La Culture Fang Beti Bulu

(Richellius) #1

Après celle-ci, torse nu, elle va faire plusieurs tours de la concession au pas de course, transportant sur
ses épaules un tronc de bananier traînant des feuilles que les belles-sœurs piétinent par derrière pour
entraver sa marche. Elle est fouettée par les nervures de bananier si elle tombe.
Après cette épreuve, la veuve est envoyée chercher des nœuds en feuilles que les belles-sœurs auront
soigneusement caché au tour du village. Une autre épreuve consiste à danser avec un gros caillou ou une
pierre, criant que c’est son mari qui l’a posée sur sa tête, après la veuve danse accroupie en chantant
comme le font les petits animaux en forêt, elle joue du mvet en l’honneur de son mari, elle est appelée
à fixer, sans sourciller, le soleil. Elle ira ensuite faire des coulades dans la cour après qu’on eut versé de
l’eau dans cette partie de la cour. Elle est battue par ses officiantes, sous prétexte qu’elle a causé la mort
de leur frère, l’a souvent cocufié et méprisé.

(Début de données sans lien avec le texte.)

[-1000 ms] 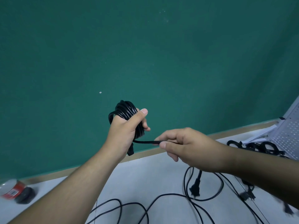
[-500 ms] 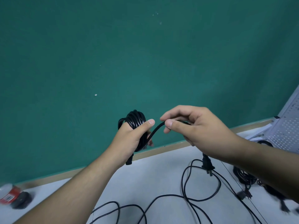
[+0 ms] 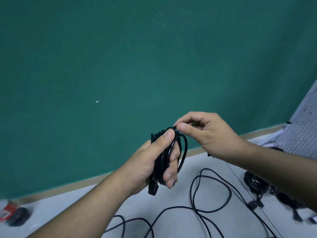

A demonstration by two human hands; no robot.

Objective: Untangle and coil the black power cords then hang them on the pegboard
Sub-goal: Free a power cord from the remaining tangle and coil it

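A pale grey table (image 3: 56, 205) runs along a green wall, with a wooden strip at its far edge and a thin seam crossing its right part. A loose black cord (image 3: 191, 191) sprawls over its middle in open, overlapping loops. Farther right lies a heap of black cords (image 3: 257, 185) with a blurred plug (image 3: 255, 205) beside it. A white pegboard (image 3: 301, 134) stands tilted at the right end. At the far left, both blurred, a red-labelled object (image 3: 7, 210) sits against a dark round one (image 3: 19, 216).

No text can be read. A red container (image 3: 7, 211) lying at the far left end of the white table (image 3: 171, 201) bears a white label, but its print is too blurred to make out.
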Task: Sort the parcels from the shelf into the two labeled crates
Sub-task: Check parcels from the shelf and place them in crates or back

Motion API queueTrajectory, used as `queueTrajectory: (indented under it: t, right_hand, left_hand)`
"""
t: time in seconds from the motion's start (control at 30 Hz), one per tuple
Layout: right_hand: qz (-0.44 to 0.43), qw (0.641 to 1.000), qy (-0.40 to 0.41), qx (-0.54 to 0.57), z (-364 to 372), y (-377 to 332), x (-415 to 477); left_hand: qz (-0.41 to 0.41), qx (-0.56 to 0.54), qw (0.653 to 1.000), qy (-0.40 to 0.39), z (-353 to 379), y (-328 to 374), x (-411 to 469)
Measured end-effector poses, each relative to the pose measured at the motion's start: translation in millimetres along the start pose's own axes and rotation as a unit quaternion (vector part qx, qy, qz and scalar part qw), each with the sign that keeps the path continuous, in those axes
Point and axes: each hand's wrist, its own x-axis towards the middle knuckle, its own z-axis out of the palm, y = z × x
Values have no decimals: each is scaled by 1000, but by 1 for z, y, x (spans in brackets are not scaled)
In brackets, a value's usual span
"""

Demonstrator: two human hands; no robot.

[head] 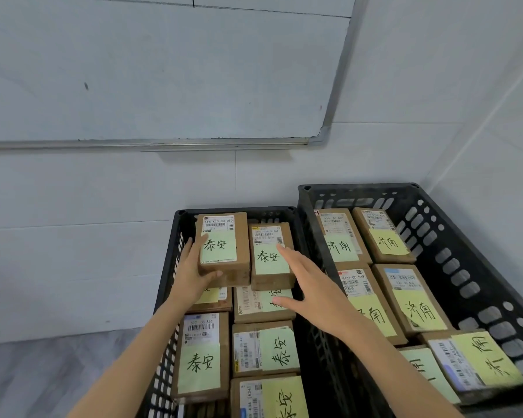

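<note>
The left hand point(191, 274) grips a parcel point(224, 247) by its near left corner, fingers along the side and thumb hooked under the front edge, setting it on the second layer at the far end of the left crate point(171, 257). That hold lets the box be steered down squarely without trapping fingers beneath it. The right hand point(310, 289) is open and holds nothing; it hovers flat, fingers spread, over the gap between the crates, its fingertips near the neighbour parcel point(271, 256), probably to steady that one or nudge the two together.

Both top parcels carry green notes point(218, 245) reading 泰安, as do the boxes lying under and in front of them, so the held one seems to be in its proper crate. They lie flat, labels up, side by side, which keeps every note readable.

The right crate point(453, 254), touching the left one, holds parcels marked 济南, likewise flat and label-up. Both crates stand against a pale wall under a whiteboard point(163, 70). The shelf is out of view.
</note>
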Motion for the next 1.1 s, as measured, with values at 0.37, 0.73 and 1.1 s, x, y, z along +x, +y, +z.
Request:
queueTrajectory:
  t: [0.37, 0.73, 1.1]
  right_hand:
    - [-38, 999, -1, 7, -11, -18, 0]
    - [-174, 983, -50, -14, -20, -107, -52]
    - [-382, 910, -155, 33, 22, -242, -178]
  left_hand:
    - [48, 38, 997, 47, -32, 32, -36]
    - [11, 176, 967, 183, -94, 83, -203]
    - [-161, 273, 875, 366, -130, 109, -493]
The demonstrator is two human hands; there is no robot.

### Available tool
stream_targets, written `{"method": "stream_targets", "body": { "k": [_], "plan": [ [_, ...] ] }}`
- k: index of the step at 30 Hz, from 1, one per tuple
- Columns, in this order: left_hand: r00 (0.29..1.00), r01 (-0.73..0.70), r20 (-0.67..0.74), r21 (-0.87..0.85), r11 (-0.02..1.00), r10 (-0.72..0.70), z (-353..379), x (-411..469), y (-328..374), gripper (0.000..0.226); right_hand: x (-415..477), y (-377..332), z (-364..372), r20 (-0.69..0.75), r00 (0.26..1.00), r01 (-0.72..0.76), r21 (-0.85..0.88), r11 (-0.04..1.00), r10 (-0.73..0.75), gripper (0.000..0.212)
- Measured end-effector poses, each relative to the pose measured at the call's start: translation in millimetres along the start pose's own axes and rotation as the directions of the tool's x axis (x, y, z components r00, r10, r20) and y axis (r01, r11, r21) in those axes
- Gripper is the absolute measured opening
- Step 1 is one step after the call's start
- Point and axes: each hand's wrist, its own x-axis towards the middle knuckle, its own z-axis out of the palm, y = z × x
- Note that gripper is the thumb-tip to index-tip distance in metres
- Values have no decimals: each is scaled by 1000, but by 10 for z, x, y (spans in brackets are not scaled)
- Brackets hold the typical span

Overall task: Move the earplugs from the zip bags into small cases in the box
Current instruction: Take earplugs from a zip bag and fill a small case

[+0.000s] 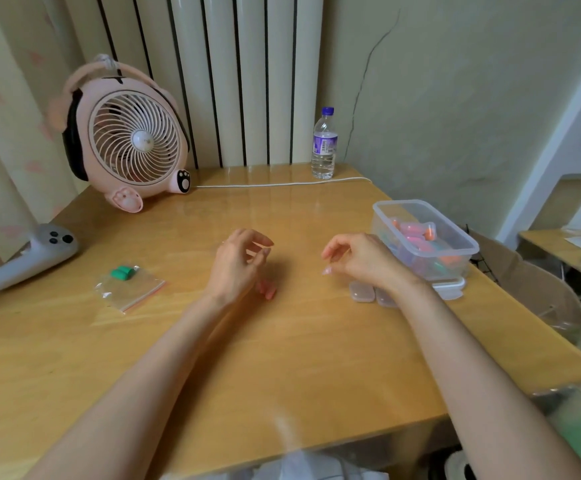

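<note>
Wooden table (pixel 282 341); fan (pixel 126 140); bottle (pixel 323 147); zip bag (pixel 129 287); box (pixel 424 237); controller (pixel 29 258).

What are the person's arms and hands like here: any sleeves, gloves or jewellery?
Both forearms are bare as far as the picture shows, with no sleeves, gloves or watch. The left hand seems to wear a thin ring on one finger, though it is too small to be sure. The right hand shows no ring, and its fingernails look long and pale pink.

Both hands, left hand (pixel 238 263) and right hand (pixel 360 259), hover empty, fingers loosely curled, left of the clear box (pixel 455 252); a zip bag (pixel 130 289) lies farther left.
</note>
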Motion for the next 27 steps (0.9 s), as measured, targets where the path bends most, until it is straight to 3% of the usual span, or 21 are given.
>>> {"method": "stream_targets", "body": {
  "k": [4,8,11,14,17,20,22,27],
  "plan": [
    [993,-79,86,-22,997,80,54,-46,76,7,-213,129,-132,208,976,11,-324,946,60,40],
    [994,-33,100,-61,998,39,46,-55,80,7,-223,211,-75,95,995,28,-344,938,5,32],
    [987,41,157,-135,990,-20,34,-58,98,21,-173,110,52,-26,998,53,-47,998,-54,24],
    [971,68,238,-191,979,-21,25,-63,98,31,-93,-96,225,-28,997,75,250,965,-70,13],
    [959,120,280,-284,951,-37,4,-65,100,28,-4,-295,362,-2,1000,12,451,892,-12,12],
    [967,124,253,-327,937,-39,-27,-51,86,35,63,-437,421,79,997,-53,654,755,1,33],
    [983,50,184,-251,967,-3,-35,-33,45,32,84,-490,464,129,991,-81,731,677,-21,42],
    [996,6,92,-90,996,2,-76,20,-50,18,125,-492,624,96,995,-64,768,637,-16,42]
  ]
}}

Il faut cependant noter que tous ses sévices peuvent être écourtés à condition que la veuve ou sa famille
paye en espèce ou nature. Alors les sévices s’arrêtaient. Durant tout le temps que le rituel se déroulait,
la veuve était tenue de pleurer chaque matin au premier chant du coq. Ces lamentations, consistaient à
exprimer sa douleur, sa perte, de dire du bien de son mari et de clamer son innocence. Les sévices finis,
la veuve était emmenée à la rivière, lavée, habillée d’un cache-sexe (aujourd’hui remplacé par un habit
noir ou bleu sombre). Des interdits à observer lui étaient donnés :


 Interdiction de voyager,
 Ni participer à une fête sans autorisation,
 D’aller au champ,
 Ni d’utiliser ses ustensiles,
 Ni serrer la main à qui que ce soit.
 La veuve ne s’oint pas d’huile, ne se parfume pas et ne se coiffe pas. La tête lui a d’ailleurs été
rasée.
 Pour l’homme, les signes extérieurs du veuvage sont la barbe, les cheveux ébouriffés et le
vêtement noir.

Tous ses sévices terminés, il sera question désormais de purifier et de réhabiliter la personne qui vient
de connaître la souillure de la mort car elle est également considérée comme telle. Ces rites de
purification et de réhabilitation interviennent pour le premier après les vexations et brimades et pour le
second au moment de la levée du deuil (après plusieurs mois).


Pour le rite de purification, il a lieu très tôt le matin qui suit les épreuves de brimades. Les belles-sœurs
conduisent la veuve à la rivière où elle est déshabillée, a la tête rasée ainsi que le pubis et les aisselles,
les ongles coupés. Ces objets ainsi que le vêtement qu’elle arborait sont enterrés dans le marécage ou
alors ils le seront plus tard par la veuve elle-même en cachette. La veuve est alors plongée dans l’eau de
la rivière par la principale officiante. Elle est ensuite lavée avec soin.
Le bain fini, on l’arrose d’une eau tirée d’un récipient contenant des herbes purificatrices connues des
expertes. Dans la tradition beti, les belles-sœurs qui appelaient le défunt « mon mari » étaient également
soumises à ces rites, cependant moins rigoureusement que la principale concernée. Le bain rituel
terminé, la veuve est tenue de payer les services de ses belles-sœurs qui ont officié sans pensées
maléfiques. Elle est habillée de noir ou de bleu sombre, signe extérieur de veuvage, en attendant la levée
du deuil.
Celle-ci intervient plusieurs mois après le décès, au maximum un an. A l’approche de la date fixée par
les belles-sœurs, la veuve informe ses proches-parents, ses amis et connaissances qui lui préparent
plusieurs cadeaux : vaisselle, vivres, habits neufs... Au jour fixé, la veuve est conduite à la rivière par
ses belles-sœurs pour y prendre un bain rituel comme la première fois. Après être sortie de l’eau de la
rivière, elle est arrosée de l’eau médicinale. Pendant cette cérémonie, l’officiante principale prononce
des paroles de bénédiction et d’éloignement de la malédiction :
Exemple : « Voici la prospérité, la santé, la paix que je déverse sur toi et ta famille tandis que la
malédiction s’en va avec cette eau ».